SOURCE DATA below:
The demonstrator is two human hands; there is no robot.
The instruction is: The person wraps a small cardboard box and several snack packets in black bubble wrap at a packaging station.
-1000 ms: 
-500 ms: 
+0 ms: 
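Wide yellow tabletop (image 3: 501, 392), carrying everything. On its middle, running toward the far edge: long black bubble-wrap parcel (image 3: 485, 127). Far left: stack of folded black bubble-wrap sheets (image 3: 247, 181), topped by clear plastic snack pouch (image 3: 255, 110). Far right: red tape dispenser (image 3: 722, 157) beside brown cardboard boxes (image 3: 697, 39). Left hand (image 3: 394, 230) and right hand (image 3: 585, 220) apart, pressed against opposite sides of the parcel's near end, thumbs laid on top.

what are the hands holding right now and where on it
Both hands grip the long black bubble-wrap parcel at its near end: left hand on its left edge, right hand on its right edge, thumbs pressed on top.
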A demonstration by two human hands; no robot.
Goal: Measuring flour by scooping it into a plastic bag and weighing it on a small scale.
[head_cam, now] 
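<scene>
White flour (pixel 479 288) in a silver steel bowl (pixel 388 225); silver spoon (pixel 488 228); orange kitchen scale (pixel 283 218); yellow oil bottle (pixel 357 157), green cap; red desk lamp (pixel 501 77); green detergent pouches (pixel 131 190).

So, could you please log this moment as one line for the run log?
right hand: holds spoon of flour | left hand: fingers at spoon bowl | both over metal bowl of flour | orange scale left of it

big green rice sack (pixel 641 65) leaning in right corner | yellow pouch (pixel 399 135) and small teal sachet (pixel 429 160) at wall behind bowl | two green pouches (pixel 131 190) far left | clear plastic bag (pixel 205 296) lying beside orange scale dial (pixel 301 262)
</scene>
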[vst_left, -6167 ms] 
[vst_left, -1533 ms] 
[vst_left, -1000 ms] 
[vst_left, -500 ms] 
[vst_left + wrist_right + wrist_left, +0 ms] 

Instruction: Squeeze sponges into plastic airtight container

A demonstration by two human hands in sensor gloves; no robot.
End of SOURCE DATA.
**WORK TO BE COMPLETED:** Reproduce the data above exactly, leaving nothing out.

**ANSWER TO THIS EXERCISE:**
The demonstrator is two human hands; there is no robot.
The instruction is: The person wraps a small cardboard box and several snack packets in black bubble wrap at a packaging station.
-1000 ms: 
-500 ms: 
+0 ms: 
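Wide yellow tabletop (image 3: 501, 392), carrying everything. On its middle, running toward the far edge: long black bubble-wrap parcel (image 3: 485, 127). Far left: stack of folded black bubble-wrap sheets (image 3: 247, 181), topped by clear plastic snack pouch (image 3: 255, 110). Far right: red tape dispenser (image 3: 722, 157) beside brown cardboard boxes (image 3: 697, 39). Left hand (image 3: 394, 230) and right hand (image 3: 585, 220) apart, pressed against opposite sides of the parcel's near end, thumbs laid on top.

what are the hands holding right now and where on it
Both hands grip the long black bubble-wrap parcel at its near end: left hand on its left edge, right hand on its right edge, thumbs pressed on top.
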A demonstration by two human hands; no robot.
Goal: Measuring flour by scooping it into a plastic bag and weighing it on a small scale.
[head_cam, now] 
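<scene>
White flour (pixel 479 288) in a silver steel bowl (pixel 388 225); silver spoon (pixel 488 228); orange kitchen scale (pixel 283 218); yellow oil bottle (pixel 357 157), green cap; red desk lamp (pixel 501 77); green detergent pouches (pixel 131 190).

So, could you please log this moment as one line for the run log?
right hand: holds spoon of flour | left hand: fingers at spoon bowl | both over metal bowl of flour | orange scale left of it

big green rice sack (pixel 641 65) leaning in right corner | yellow pouch (pixel 399 135) and small teal sachet (pixel 429 160) at wall behind bowl | two green pouches (pixel 131 190) far left | clear plastic bag (pixel 205 296) lying beside orange scale dial (pixel 301 262)
</scene>
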[vst_left, -6167 ms] 
[vst_left, -1533 ms] 
[vst_left, -1000 ms] 
[vst_left, -500 ms] 
[vst_left + wrist_right + wrist_left, +0 ms] 

Instruction: Squeeze sponges into plastic airtight container

A demonstration by two human hands in sensor gloves; no robot.

Nothing more is needed to finish the exercise.